Le bois au front feuillu se découvre à présent
Pour honorer Hiver et ses cheveux d’argent ;
Un hôte pas trop triste, une hôtesse jolie,
Et puis un bon pot d’ale avec une rôtie,
Du tabac, et dans l’âtre un grand feu de charbon,
Sont choses que réclame une triste saison[1].

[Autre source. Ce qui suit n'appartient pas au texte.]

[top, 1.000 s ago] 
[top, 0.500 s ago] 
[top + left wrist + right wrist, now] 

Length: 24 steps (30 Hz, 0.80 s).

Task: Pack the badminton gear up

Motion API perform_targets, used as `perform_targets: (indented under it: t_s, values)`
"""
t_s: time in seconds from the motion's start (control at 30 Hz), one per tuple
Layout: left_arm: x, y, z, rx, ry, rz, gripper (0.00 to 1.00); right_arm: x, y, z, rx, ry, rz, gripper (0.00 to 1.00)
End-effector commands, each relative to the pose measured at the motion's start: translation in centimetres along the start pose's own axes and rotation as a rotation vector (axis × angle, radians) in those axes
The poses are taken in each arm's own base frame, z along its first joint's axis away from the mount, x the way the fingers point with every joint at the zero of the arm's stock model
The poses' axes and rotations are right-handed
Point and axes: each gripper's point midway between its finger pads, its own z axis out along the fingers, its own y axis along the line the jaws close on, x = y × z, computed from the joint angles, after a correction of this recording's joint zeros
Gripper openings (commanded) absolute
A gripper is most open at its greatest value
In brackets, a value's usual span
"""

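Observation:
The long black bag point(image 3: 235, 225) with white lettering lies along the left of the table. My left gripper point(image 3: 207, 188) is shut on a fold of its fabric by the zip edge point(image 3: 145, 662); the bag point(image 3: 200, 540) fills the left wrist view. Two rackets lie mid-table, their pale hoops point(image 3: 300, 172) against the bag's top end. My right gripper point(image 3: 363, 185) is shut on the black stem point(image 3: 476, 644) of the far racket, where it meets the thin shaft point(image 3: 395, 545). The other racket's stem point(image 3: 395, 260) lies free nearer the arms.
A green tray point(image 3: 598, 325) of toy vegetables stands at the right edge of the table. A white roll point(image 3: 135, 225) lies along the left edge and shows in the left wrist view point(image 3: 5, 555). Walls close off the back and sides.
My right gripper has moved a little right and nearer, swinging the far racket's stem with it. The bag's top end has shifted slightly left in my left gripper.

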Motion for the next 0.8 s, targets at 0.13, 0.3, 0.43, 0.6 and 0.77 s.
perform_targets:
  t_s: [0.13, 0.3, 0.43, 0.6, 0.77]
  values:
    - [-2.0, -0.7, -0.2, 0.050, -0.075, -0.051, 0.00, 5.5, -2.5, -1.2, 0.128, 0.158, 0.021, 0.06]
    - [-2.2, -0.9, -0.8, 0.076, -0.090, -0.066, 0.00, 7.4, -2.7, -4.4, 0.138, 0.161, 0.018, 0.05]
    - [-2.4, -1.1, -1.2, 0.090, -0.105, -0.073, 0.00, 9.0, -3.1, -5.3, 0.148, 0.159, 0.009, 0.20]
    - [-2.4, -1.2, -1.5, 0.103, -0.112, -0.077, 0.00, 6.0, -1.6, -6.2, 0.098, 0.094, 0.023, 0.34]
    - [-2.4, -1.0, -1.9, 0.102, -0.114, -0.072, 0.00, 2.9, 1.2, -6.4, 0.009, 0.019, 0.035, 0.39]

À peine venais-je d’arriver à l’auberge qu’une chaise de poste s’arrêta devant la porte. Un jeune gentleman en sortit, et, à la lueur des lampes, un regard me permit d’entrevoir une physionomie que je crus reconnaître. Je faisais quelques pas en avant pour le voir de plus près, lorsque ses yeux rencontrèrent les miens. Je ne m’étais pas trompé : c’était Frank Bracebridge, jeune homme plein d’entrain et de gaieté, avec lequel j’avais autrefois voyagé sur le continent. La reconnaissance fut extrêmement cordiale, car la vue d’un ancien compagnon de voyage évoque toujours le souvenir d’une foule de scènes agréables, d’aventures singulières et d’excellentes plaisanteries. Agiter tout cela dans une passagère entrevue, à l’auberge, était chose impossible ; aussi, découvrant que je n’étais pas pressé par le temps, que je faisais simplement une tournée d’observation, il insista pour que je lui donnasse un jour ou deux à la maison de campagne de son père, où il allait passer les fêtes, et qui n’était éloignée que de quelques milles. « Cela vaudra mieux que de manger solitairement votre dîner de Noël dans une auberge, me dit-il, et je puis vous garantir une franche bienvenue, quelque chose dans le style d’autrefois. » Son raisonnement était pressant ; et puis, je l’avouerai, les préparatifs que j’avais vu faire pour une fête universelle et des réjouissances en commun m’avaient fait éprouver un peu d’impatience de mon isolement. Je me hâtai donc d’accepter son invitation ; la chaise fut amenée devant la porte, et quelques instants après j’étais en route pour la résidence de famille des Bracebridge.



  1. Almanach du pauvre Robin. 1684.